There was some very important business going on last month at SNAXPO 2006, dubbed "The world's premier event for the snack food industry."
Held March 19-22 in the massive Mandalay Bay convention area, the Snack Food Association's annual convention, exhibition and spectacle of munchies housed more than 300 booths displaying every product, flavor, color, material, package, process, system or service imaginable having to do with manufacturing and distributing snacks of every variety. And despite the availability of many a tempting sample, it was all business.
Serious business. Really.
That's why I tried only 36 different kinds of chips, popcorn, puffs, fries, dips and rinds. You know, pork rinds.

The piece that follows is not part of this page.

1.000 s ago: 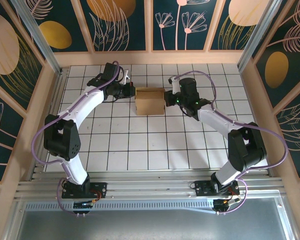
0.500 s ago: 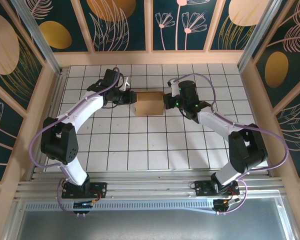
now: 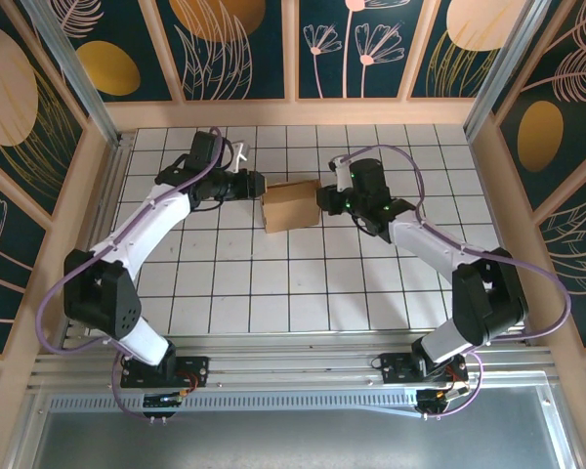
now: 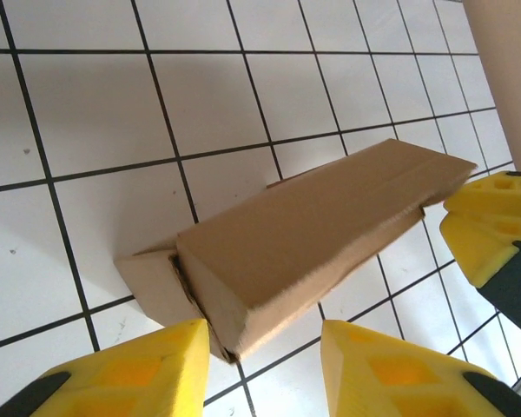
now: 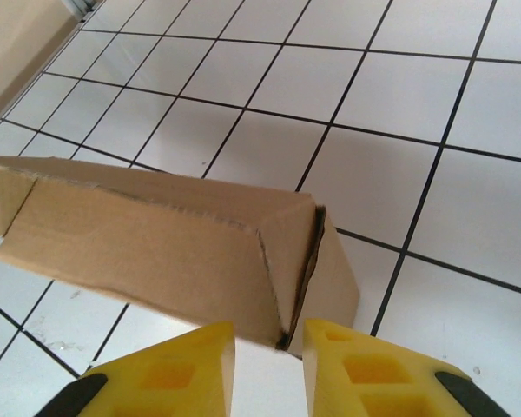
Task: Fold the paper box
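Mid-table, plain brown cardboard box [image 3: 291,203] looks folded; L gripper [image 4: 262,337], R gripper [image 5: 267,337] jaws parted at ends. You check flaps nxt.

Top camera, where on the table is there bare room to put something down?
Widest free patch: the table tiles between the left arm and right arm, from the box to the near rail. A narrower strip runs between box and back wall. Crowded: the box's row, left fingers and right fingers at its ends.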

While the State of the Snack Food Industry address claimed there is an "urgency to inject healthier options into America's eating habits," most of the next-generation trends look to be like more of the same addictive, flavor-blasted morsels designed to keep us happy and high on a sugar buzz.
However, one new product touting nutrition as the main attraction, Veggie Pasta Snacks, crafted by a company called Duyvis, was so out of place in the designated snack tasting area that most people avoided sampling them altogether.
But not me. I tried them and immediately regretted it. As if they didn't look bad enough, with their odd shell shapes and drab coloring, the taste and texture were akin to a mouthful of dried mud.
Not everything healthy tastes bad, though VegNat Foods Inc.'s new Tasty SoyNuts come in several flavors, are made kosher-friendly and without peanuts, and contain five times more protein than potato chips and no cholesterol. And they're tasty. It even says so on the box.
My SNAXPO experience included lots of time at the Kraft Food ingredients booth, where I quizzed representatives about what they put into their macaroni and cheese that makes kids want to eat it for every meal.
"That's one of those things where if I tell you I'd have to kill you," said one representative, a nice guy by the name of Ed Morrin. He wasn't smiling, either. But he told me that his department of Kraft makes more than 200 varieties of that cheese powder, and that cheese powder varies wildly depending mostly on the percentage of actual cheese involved.
He let me try out a few new concepts Kraft was pitching to other manufacturers, including a Caesar dressing-flavored potato chip and something called Baccarat Mix, which was mainly a cheese puff minus the cheese, coated in Oreo cookie crumbs. Sounds crazy, tastes delicious.
All in all, some snacks were good (Vitner's Louisiana Hot Sauce potato chips -- hot!) and some were bad (Chuck E. Cheese Pizza Fries don't deserve the mouse's good name). But most were just like the stuff you've already had.
Except for a few: Shearer's Sweet Wasabi Mustard potato chips, Jenny's Caramel Dittos and the Cheddar Beer Kettle Chips. I'm praying these will find a Las Vegas distributor.